When Graber returned for another drink a few minutes later, though, Sam was ready. "Vodka and cranberry on the rocks," Sam said, mixing the cocktail before Graber could order. "With a chunk of lime."

"You have a good memory, kid," Graber said. "You any good with numbers?"

"I'm very good with numbers," Israel said.

"You could make a living doing what I do," Graber said.

"I'd love to see what you do, Mr. Graber," Israel said.

"Come up and see me anytime," Graber said, handing over his card. "The door is always open."

From Graber's offhand manner, Israel knew it was an empty invitation. But Sam wasn't going to let this opportunity pass him by. The next Monday morning, he dressed in his best suit and caught the early train to Manhattan.

"When I walked up the subway stairs into the sunlight at the corner of Wall Street and Broadway for the first time it was like I was entering a new universe," Israel remembered. "The streets were teeming with action. Secretaries hustled by. Shoe shine guys, newsstand boys, hot dog vendors, everyone was on the make. To me it was the most incredible place on earth. It was like a giant casino. It was pure glamour. It was everything I'd dreamt about."

Frederic J. Graber and Company operated on the thirtieth floor of 1 New York Plaza, a fifty-story skyscraper that housed Goldman Sachs, Morgan Stanley, and powerful law firms. Graber's trading room was in a suite of offices with a dozen or so other independent hedge funds. At the time there were only a few hundred funds running perhaps a few billion dollars, compared with the trillion-dollar industry that would emerge in the coming decades. Israel stood awkwardly at the threshold watching the early-morning commotion. Sitting behind a large marble desk in the trading pit, Graber didn't recognize Israel at first. Then Sam summoned the courage to remind the older man of his offer. Graber grinned at Israel's nerve. He could have sent Israel away, but he was gregarious by nature and inclined to be generous, and Sam was obviously keen. Graber sent Sam down to the trading floor to see how things worked there. By sending him to the floor, Graber was making it plain that Sam was on his own. It could easily have been his first and last day. But Sam had other plans.

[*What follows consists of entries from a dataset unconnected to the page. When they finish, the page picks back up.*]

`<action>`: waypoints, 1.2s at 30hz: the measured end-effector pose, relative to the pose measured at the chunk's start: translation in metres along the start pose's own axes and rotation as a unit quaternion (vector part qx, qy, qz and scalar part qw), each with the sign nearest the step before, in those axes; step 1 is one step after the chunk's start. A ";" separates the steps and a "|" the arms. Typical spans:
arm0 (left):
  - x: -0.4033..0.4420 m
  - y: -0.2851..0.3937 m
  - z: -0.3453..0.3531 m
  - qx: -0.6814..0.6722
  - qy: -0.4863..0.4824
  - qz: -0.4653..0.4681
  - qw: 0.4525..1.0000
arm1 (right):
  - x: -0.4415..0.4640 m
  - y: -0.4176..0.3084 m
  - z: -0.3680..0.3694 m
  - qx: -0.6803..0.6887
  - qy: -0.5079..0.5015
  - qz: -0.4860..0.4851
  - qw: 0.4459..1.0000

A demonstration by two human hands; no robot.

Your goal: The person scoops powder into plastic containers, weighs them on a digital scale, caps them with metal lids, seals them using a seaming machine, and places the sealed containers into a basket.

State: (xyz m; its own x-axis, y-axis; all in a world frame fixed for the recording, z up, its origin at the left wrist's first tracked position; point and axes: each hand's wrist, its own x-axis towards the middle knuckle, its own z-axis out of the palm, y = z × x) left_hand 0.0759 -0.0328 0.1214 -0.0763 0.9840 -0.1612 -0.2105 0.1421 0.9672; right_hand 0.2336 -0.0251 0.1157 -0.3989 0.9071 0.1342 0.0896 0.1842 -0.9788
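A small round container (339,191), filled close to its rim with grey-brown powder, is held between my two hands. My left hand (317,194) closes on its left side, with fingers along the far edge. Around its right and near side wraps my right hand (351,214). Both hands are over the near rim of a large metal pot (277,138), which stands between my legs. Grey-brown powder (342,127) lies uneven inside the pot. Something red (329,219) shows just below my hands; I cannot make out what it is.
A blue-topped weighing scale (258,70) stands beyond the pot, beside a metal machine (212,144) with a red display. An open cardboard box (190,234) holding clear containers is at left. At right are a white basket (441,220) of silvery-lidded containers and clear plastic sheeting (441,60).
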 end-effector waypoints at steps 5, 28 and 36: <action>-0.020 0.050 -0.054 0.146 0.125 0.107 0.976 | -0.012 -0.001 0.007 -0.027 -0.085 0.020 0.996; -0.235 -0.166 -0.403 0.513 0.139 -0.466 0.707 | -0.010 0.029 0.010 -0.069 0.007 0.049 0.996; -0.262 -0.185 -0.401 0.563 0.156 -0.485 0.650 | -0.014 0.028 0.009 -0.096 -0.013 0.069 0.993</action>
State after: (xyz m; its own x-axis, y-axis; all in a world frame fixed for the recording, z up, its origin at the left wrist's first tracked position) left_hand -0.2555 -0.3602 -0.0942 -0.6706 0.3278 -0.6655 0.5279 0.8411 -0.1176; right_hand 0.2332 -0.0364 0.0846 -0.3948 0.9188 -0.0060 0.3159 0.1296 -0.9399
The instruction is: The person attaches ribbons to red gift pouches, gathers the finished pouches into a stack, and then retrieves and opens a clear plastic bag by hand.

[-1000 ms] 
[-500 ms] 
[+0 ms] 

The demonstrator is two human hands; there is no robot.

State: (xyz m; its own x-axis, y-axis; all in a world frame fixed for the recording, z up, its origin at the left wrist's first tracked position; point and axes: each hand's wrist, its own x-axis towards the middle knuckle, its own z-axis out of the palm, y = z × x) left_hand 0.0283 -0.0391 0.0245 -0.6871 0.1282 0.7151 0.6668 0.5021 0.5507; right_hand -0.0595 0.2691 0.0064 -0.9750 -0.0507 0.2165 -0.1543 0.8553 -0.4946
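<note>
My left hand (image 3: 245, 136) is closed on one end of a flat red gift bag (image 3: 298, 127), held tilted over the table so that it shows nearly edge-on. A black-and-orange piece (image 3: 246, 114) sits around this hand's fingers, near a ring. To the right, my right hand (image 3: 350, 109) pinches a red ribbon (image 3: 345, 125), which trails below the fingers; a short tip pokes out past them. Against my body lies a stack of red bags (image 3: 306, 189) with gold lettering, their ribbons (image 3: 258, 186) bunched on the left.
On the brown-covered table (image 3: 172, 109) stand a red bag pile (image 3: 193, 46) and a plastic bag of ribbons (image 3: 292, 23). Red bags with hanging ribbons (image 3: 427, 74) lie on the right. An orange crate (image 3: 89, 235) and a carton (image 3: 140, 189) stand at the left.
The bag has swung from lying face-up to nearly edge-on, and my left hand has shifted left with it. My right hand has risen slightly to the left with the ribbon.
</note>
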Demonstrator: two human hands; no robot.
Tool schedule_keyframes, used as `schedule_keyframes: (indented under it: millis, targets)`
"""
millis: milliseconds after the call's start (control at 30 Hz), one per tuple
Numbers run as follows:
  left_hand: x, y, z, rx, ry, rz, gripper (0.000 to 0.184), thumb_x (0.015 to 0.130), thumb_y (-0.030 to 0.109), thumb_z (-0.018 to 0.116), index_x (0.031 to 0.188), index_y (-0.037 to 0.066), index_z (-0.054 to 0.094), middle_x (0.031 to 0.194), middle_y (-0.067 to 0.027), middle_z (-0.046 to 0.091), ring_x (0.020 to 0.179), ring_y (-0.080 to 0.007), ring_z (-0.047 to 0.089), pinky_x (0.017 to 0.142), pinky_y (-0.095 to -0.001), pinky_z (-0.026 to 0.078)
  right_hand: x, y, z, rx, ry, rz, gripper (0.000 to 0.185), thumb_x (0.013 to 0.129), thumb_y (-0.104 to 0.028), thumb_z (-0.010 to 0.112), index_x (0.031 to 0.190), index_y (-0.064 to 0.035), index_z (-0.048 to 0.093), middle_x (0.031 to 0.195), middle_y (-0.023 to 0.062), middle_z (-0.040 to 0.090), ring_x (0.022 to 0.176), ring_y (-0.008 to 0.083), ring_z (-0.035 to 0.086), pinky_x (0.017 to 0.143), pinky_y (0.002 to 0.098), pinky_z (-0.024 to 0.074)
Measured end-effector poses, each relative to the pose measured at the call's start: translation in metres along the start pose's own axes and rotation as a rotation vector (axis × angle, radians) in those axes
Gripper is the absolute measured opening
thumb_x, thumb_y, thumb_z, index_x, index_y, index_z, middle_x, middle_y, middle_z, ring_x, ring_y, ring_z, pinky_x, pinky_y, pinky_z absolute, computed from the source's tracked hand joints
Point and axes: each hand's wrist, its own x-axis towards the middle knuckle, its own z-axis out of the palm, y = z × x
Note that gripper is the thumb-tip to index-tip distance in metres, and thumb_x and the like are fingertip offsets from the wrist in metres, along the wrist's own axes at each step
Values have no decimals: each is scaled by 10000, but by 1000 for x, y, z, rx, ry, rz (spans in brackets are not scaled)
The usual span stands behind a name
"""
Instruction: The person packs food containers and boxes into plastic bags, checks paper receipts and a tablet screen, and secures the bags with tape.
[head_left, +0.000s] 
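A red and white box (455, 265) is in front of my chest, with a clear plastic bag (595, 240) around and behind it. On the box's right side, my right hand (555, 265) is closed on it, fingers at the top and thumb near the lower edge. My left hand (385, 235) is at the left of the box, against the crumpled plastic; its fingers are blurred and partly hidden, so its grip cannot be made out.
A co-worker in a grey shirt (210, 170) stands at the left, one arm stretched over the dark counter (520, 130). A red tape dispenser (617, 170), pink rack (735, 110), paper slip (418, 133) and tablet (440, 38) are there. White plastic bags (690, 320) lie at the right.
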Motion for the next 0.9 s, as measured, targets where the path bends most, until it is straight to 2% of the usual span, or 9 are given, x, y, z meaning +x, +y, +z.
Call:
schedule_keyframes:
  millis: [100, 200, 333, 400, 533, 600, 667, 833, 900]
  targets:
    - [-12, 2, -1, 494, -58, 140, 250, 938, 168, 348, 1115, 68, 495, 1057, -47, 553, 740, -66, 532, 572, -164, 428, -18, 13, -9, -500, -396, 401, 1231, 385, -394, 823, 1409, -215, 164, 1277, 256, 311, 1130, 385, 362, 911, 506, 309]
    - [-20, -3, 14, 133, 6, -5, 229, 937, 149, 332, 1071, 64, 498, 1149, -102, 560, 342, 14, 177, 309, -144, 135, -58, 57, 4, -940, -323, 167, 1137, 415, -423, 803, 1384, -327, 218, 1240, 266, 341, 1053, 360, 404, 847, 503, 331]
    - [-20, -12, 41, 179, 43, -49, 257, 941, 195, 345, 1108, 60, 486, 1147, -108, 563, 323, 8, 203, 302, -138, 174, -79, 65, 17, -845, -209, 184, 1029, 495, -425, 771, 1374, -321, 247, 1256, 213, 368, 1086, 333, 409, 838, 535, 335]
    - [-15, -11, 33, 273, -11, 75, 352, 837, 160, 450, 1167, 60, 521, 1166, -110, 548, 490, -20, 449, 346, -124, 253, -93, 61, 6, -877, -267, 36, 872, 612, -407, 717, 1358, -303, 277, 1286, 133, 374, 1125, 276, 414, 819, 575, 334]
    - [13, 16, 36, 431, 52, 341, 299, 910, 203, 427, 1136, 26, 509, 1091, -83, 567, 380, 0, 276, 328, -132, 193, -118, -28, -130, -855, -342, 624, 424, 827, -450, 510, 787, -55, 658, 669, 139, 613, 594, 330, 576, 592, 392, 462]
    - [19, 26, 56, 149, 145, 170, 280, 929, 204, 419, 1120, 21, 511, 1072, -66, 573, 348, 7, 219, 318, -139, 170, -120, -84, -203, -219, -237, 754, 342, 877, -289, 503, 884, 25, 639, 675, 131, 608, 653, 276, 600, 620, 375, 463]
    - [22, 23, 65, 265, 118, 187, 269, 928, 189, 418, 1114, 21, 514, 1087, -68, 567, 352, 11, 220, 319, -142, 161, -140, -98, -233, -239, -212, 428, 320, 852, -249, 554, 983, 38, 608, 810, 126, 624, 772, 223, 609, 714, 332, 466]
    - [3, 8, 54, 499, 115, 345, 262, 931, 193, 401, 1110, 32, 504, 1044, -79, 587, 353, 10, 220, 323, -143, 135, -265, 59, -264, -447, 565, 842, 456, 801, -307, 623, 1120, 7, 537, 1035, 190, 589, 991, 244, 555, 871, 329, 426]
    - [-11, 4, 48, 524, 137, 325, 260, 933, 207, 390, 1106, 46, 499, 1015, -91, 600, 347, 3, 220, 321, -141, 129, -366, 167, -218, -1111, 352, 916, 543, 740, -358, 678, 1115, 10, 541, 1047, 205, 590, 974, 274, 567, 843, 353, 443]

In the late seventies the floor of the New York Stock Exchange was a madhouse, a roiling sea of humanity being tossed by waves of greed and fear. The exchange was divided into a series of rooms, each with huge boards to record the hundreds of millions of dollars being traded at every moment, each filled with brokers and clerks screaming their orders and jostling for every eighth of a point. In this oversized fraternity house, the kind of place where men played Pin the Tail on the Donkey and sprayed shaving cream for practical jokes, the intensity was so high a trader could fall over from a heart attack and trading wouldn't stop. There would be a moment of concern, perhaps, as the trader lay gasping on the floor, but trading would go on as the paramedics arrived with a stretcher and took him away.

The teenage Israel walked through the pandemonium for the first time in a state of awe. The floor was chaotic, but the action was also choreographed. Brokers with numbers on their chests took orders from clerks, who worked banks of phones; runners known as "squads" sped the orders to specialists, who checked the trades and then posted them to the ticker tape on the big board. The noise and speed were bewildering. Buffeted by the mob, Sam slowly found his way to Graber's booth, number 0020. The tiny space was crammed with a hundred telephones, each connected to a different broker. There stood Graber's trading clerk, a short, dark-haired, stout man twenty years older than Israel-Phil Ratner.

"Phil was a tough old bird who knew everything about trading," Israel recalled. "By the time I made it to the floor it was nearly lunchtime. I watched, but no one was really talking to me or telling me anything. Not that they were rude, they were just busy. So Phil sent me to get pizza. I went and bought eight large pies, with extra cheese, extra toppings. When I got back to the floor, I was stopped at the door. The guy working security told me that food wasn't allowed on the floor. All the phones and wires in the systems would be damaged if people took food or drink onto the floor. But I wasn't to be denied. I started to argue. The governor of the floor came over and started screaming at me for bringing pizzas into the exchange, asking me who the fuck I thought I was. I pointed at Phil and I said, 'That man over there has the power to give me a job, and I'm not going to lose that chance. I'm bringing him these pizzas unless you knock me out.' I was a kid. I still had zits. I shoved past the governor of the exchange. That was how determined I was to please those men.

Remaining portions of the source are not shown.